While it's a a savvy move for Twitter to play up the Romney campaign's reliance on Twitter (in August it was reported the governor was spending $120,000 a day on promoted tweets), the #SuccessStories lose a bit of their oomph when you put them into context. A few examples from the "Results" section of the analysis:
With great zeal and frequency right up until that last second when he lost the election,
The @MittRomney campaign used Twitter to monitor sentiment, gain insights into key election issues and create real-time responses that were timely and relevant.

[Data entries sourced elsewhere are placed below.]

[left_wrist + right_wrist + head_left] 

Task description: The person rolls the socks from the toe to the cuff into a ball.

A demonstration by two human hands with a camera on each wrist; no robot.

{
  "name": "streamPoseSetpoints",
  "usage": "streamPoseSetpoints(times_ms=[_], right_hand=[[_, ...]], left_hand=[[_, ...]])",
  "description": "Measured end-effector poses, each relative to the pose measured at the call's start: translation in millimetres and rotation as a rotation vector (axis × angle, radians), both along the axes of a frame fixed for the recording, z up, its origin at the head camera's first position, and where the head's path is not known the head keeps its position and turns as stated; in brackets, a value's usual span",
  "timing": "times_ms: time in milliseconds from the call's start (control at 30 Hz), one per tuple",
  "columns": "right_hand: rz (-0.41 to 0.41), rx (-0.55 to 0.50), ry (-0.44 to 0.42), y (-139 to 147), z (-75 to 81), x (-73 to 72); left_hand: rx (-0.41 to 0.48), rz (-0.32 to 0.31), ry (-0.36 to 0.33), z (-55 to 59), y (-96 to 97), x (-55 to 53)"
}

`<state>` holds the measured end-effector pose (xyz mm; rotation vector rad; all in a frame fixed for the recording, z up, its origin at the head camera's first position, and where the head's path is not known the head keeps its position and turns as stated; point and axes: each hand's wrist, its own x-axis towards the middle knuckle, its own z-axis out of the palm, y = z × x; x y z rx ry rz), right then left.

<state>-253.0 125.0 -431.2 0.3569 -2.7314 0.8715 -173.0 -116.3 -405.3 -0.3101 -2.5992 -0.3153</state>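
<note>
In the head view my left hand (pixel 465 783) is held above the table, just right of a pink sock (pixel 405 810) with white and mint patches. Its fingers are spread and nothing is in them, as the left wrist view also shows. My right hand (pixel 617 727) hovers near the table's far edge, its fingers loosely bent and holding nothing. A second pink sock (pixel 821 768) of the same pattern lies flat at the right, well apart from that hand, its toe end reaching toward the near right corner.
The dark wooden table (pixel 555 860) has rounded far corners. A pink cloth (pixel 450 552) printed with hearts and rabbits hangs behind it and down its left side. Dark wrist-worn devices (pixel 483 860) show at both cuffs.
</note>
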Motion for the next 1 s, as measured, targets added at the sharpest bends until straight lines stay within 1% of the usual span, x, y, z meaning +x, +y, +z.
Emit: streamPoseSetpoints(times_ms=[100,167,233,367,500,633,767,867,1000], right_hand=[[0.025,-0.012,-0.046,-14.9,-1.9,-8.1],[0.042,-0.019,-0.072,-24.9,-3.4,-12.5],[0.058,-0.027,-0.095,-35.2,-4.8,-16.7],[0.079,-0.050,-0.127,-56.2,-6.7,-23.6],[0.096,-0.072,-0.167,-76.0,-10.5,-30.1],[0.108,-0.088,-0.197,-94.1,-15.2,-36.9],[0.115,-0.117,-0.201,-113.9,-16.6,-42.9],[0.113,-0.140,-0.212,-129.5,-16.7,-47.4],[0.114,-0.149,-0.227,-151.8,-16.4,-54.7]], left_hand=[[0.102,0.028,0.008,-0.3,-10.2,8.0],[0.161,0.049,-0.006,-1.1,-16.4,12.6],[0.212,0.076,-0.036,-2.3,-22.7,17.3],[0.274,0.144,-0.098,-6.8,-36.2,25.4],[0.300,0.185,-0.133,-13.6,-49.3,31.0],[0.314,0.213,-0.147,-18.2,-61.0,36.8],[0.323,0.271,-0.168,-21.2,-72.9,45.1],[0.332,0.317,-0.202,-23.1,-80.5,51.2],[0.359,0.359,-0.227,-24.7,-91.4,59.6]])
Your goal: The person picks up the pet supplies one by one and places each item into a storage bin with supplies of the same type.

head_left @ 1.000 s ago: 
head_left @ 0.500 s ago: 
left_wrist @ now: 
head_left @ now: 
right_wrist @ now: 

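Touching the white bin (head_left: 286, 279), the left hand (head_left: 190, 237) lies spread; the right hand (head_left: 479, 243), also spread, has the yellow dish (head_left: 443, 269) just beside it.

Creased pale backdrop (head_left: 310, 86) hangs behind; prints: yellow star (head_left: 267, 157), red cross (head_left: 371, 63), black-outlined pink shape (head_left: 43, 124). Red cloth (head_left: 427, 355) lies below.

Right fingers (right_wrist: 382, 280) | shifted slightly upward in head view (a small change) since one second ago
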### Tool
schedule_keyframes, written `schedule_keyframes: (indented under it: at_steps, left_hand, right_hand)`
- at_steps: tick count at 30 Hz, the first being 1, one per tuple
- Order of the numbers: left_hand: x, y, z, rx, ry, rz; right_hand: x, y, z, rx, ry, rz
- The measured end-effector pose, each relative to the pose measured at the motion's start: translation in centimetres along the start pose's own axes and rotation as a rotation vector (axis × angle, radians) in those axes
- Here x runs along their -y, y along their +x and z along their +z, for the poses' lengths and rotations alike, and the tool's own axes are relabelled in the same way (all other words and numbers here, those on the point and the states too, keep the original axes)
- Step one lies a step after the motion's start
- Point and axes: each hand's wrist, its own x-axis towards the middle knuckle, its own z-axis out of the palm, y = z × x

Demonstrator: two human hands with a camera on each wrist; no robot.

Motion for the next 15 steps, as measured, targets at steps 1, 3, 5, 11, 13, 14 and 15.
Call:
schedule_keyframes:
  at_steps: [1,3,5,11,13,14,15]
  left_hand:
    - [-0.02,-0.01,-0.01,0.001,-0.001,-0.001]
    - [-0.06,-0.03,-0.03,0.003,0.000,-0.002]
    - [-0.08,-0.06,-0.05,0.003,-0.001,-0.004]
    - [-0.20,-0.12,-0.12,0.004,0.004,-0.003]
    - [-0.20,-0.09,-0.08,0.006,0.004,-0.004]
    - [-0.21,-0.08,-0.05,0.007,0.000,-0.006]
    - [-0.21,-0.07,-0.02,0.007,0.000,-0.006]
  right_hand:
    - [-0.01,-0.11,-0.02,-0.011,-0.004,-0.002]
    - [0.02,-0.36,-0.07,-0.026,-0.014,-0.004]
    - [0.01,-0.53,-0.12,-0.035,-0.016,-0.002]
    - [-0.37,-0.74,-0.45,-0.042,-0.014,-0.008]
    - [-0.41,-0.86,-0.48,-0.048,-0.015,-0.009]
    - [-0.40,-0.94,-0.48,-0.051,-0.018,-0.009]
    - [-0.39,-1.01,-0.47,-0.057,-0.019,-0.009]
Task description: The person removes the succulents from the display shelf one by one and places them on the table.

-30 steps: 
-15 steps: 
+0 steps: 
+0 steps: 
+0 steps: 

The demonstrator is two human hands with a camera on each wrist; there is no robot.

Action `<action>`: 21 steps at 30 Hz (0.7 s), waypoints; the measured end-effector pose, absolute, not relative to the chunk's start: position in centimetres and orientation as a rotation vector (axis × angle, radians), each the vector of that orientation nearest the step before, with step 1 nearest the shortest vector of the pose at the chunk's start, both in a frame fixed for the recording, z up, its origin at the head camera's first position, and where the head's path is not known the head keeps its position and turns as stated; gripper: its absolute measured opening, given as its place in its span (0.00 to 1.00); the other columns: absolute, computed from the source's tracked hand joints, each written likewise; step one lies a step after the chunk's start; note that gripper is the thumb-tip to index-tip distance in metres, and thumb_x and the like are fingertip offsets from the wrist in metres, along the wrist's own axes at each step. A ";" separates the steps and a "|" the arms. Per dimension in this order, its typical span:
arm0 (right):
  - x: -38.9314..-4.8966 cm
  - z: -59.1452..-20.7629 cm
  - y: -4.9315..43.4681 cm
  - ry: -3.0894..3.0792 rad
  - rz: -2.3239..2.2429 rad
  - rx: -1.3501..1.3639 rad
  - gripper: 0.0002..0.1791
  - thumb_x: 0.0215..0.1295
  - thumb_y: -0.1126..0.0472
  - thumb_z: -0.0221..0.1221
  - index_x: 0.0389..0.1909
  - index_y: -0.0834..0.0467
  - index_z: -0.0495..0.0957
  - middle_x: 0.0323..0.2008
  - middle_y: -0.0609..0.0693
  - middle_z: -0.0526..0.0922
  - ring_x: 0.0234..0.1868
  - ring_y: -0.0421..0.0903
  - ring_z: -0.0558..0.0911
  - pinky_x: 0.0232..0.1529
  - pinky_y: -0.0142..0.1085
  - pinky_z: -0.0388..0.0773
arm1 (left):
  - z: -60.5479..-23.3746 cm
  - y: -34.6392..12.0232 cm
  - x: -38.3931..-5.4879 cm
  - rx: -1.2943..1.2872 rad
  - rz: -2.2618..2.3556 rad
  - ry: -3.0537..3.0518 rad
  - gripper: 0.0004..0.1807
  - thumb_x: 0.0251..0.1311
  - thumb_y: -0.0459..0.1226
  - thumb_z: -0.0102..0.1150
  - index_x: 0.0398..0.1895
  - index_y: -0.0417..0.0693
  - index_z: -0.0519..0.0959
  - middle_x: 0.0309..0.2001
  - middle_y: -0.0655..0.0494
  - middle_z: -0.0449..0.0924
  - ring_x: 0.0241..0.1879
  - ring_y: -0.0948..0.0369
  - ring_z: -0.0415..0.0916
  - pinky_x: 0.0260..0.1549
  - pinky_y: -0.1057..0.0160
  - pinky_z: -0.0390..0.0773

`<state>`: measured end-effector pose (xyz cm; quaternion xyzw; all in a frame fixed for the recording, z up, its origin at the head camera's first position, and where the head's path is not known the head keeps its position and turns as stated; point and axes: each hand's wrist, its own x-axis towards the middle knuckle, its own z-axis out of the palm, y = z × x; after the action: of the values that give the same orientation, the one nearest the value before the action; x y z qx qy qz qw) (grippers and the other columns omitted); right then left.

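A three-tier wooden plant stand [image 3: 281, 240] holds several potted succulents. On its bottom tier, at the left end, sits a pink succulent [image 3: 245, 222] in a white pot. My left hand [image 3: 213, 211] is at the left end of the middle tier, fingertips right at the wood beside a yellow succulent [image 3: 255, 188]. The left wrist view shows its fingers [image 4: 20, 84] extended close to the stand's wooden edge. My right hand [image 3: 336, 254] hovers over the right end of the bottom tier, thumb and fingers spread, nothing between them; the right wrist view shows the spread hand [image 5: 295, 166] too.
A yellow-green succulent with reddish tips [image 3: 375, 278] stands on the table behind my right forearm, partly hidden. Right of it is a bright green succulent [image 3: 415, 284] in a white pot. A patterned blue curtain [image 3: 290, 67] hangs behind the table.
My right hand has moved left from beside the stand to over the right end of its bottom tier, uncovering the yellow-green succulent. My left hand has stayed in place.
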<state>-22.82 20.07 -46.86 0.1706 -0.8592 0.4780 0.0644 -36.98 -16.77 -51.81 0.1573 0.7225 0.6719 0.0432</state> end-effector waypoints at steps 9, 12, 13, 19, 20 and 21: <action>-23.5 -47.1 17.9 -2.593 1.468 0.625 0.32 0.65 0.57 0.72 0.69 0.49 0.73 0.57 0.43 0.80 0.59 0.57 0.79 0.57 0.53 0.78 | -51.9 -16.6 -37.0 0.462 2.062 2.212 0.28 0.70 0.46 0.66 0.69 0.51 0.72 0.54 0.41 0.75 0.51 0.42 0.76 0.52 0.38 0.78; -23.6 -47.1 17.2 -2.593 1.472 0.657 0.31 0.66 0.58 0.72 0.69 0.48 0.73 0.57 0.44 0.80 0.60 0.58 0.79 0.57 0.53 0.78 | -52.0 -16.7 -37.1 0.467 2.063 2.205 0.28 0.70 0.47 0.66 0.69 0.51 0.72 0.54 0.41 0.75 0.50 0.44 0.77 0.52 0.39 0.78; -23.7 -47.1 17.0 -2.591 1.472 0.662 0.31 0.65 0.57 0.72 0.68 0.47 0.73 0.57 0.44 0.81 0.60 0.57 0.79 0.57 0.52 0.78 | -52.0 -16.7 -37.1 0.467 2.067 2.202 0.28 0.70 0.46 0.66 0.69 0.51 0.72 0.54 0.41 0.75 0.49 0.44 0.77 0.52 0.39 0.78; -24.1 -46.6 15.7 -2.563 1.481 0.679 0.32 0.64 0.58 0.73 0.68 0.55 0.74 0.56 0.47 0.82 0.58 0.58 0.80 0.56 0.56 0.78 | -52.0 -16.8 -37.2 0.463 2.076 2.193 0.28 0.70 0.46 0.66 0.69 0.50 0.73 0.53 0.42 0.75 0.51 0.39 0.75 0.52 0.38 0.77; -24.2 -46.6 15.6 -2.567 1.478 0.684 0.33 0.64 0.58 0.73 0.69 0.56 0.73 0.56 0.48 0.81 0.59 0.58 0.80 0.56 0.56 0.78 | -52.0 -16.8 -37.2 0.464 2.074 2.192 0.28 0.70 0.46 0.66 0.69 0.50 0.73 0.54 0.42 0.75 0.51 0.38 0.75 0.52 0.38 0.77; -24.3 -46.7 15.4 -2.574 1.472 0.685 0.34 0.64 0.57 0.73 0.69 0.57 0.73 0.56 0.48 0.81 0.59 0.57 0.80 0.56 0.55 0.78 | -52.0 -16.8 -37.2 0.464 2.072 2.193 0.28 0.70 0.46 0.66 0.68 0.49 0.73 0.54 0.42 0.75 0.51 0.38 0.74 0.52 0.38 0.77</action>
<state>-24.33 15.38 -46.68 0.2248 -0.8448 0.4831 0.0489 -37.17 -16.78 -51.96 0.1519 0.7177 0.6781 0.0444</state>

"In the hardfought months before losing both the popular vote and the electoral college..."
the @MittRomney campaign was able to reach constituents across devices and create a truly "two-screen" campaign.
"For 18 painstaking and sleepless months and literally right up until the second he lost the election..."
@MittRomney used a combination of targeting options in individual Twitter Ad campaigns to deliver the right Tweets to the right audience at the right time and generate double-digit engagement.
"In the months leading up to the Governor's gut-wrenching concession call to President Obama..."
the @MittRomney campaign was able to create strong engagement on Twitter and drive earned media via Retweets.
To be fair to both Twitter and the Romney campaign, the candidate's social presence did move the dials a considerable amount.
For instance, this effort garnered 3,784 retweets. An admirable job indeed.
And this play by the former Massachusetts governor got 4,037 concerned citizens to call for a one-term Obama presidency.
But as we all know, in an election there's only one real way to measure #success...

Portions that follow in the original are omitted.